A agricultura "moderna" depende de produtos químicos derivados do petróleo, portanto, a disponibilidade de alimentos depende da existência de petróleo barato (aplica-se o equivalente a 100 litros por hectare). O outro lado da moeda: a expansão dessa agricultura teve como conseqüências a destruição da biodiversidade, as mudanças climáticas e a migração de pessoas das áreas rurais para as zonas urbanas, onde grande número vive em situação de marginalidade. As grandes empresas não participam de grupos de discussão na internet, elas simplesmente tomam decisões. Os investimentos são realizados após estudos de caráter confidencial. Nesses estudos vigoram as abordagens simplificadas e o objetivo é o lucro máximo no menor tempo. Ao atingir esse objetivo elas conseguem uma sobrevida em um mundo empresarial altamente competitivo. Esses estudos não incluem as questões ambientais e sociais, e se o fazem é de forma incorreta. Uma análise cuidadosa do sistema capitalista revela que a possibilidade de maximizar a taxa de lucro depende da capacidade política de não assumir os passivos sociais e ecológicos; essa é a base do sistema e por isso o mundo está na situação de crise global extrema. Os sentimentos que primam nas empresas são: o individualismo e o imediatismo. Os movimentos sociais consideram as questões energéticas e ambientais como questões menores que poderiam ser resolvidas após a mudança do
poder. Mas, estando no poder muitos desses movimentos, por motivos estratégicos (sobrevivência em um mundo capitalista) costumam manter o modo de produção e de consumo e a política de crescimento sem qualidade.

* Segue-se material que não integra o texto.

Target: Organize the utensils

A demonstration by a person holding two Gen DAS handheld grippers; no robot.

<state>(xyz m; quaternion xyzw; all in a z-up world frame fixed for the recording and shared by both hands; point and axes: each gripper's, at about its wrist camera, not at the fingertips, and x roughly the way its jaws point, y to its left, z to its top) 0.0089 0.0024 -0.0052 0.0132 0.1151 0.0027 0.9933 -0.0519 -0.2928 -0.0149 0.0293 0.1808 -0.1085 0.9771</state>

Após o processo acelerado de urbanização, gerado pela alta disponibilidade e baixo preço do petróleo, pode ocorrer a ruralização ecológica. Na figura acima vemos como o apoio à qualidade de vida no meio rural poderia promover a desconcentração de uma cidade, permitindo a recuperação da capacidade de suporte renovável com auto-suficiência de energia, alimentos e água, absorvendo a população urbana sem emprego e resolvendo as questões climáticas (adaptado do artigo de Folke Gunther, que faz parte dos Anais do IV Workshop Internacional "Advances in Energy Studies", realizado na Unicamp, em 2004) http://www.unicamp.br/fea/ortega/energy/ O que fazer? Como a universidade poderia colaborar? 1. Entender o problema: a. Usar a Teoria Geral de Sistemas e outras ferramentas científicas, de maneira correta, para estudar o aquecimento global como resultado do domínio humano da biosfera sob comando das empresas capitalistas. b. Analisar ao mesmo tempo outras questões correlacionadas que são vitais como: perda da biodiversidade, perda da infiltração de água, perda do solo agrícola, desertificação, êxodo rural, desemprego, desvios de conduta social. Todas elas são facetas importantes do mesmo fenômeno global. Some-se a isso o esgotamento do petróleo que é a base energética que subsidia a economia industrial e a corrida empresarial para produzir biomassa energética de maneira antiecológica e anti-social.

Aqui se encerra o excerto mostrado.